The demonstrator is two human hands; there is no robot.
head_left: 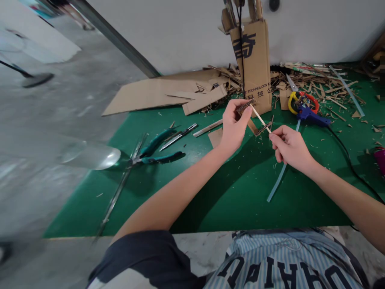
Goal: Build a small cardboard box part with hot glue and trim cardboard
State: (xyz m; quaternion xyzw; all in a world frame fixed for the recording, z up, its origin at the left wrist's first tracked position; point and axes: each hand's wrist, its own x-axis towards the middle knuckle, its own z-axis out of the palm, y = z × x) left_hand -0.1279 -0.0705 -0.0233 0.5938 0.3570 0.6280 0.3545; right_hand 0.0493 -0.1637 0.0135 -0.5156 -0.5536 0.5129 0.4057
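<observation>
Over the middle of the table, my left hand (236,125) pinches a small bent cardboard strip (263,128) with dark corrugated edges. My right hand (291,147) grips the lower end of a thin wooden stick (259,115) between thumb and fingers. The stick slants across the strip, its upper end by my left thumb; whether it passes through the cardboard I cannot tell. Just right of my right hand lies a blue glue gun (314,115), with a translucent glue stick (277,185) below it. Scissors (292,83) rest behind the glue gun.
Green-handled pliers (156,144), a utility knife (179,136) and a clear bottle (90,154) are at left. A tall cardboard structure (255,60) stands at the back among cardboard scraps (319,82) and a flat sheet (144,94). A black cord (349,152) runs right.
</observation>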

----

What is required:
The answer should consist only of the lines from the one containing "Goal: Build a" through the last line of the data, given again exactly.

Answer to the problem:
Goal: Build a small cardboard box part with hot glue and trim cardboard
State: (xyz m; quaternion xyzw; all in a world frame fixed for the recording, z up, its origin at the left wrist's first tracked position; point and axes: each hand's wrist, its own x-axis towards the middle knuckle, its own z-axis out of the palm, y = z × x) left_hand -0.1279 -0.0705 -0.0233 0.5938 0.3570 0.6280 0.3545; right_hand 0.0493 -0.1637 0.0135 -0.5156 -0.5536 0.5129 0.4057
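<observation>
Over the middle of the table, my left hand (236,125) pinches a small bent cardboard strip (263,128) with dark corrugated edges. My right hand (291,147) grips the lower end of a thin wooden stick (259,115) between thumb and fingers. The stick slants across the strip, its upper end by my left thumb; whether it passes through the cardboard I cannot tell. Just right of my right hand lies a blue glue gun (314,115), with a translucent glue stick (277,185) below it. Scissors (292,83) rest behind the glue gun.
Green-handled pliers (156,144), a utility knife (179,136) and a clear bottle (90,154) are at left. A tall cardboard structure (255,60) stands at the back among cardboard scraps (319,82) and a flat sheet (144,94). A black cord (349,152) runs right.
</observation>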

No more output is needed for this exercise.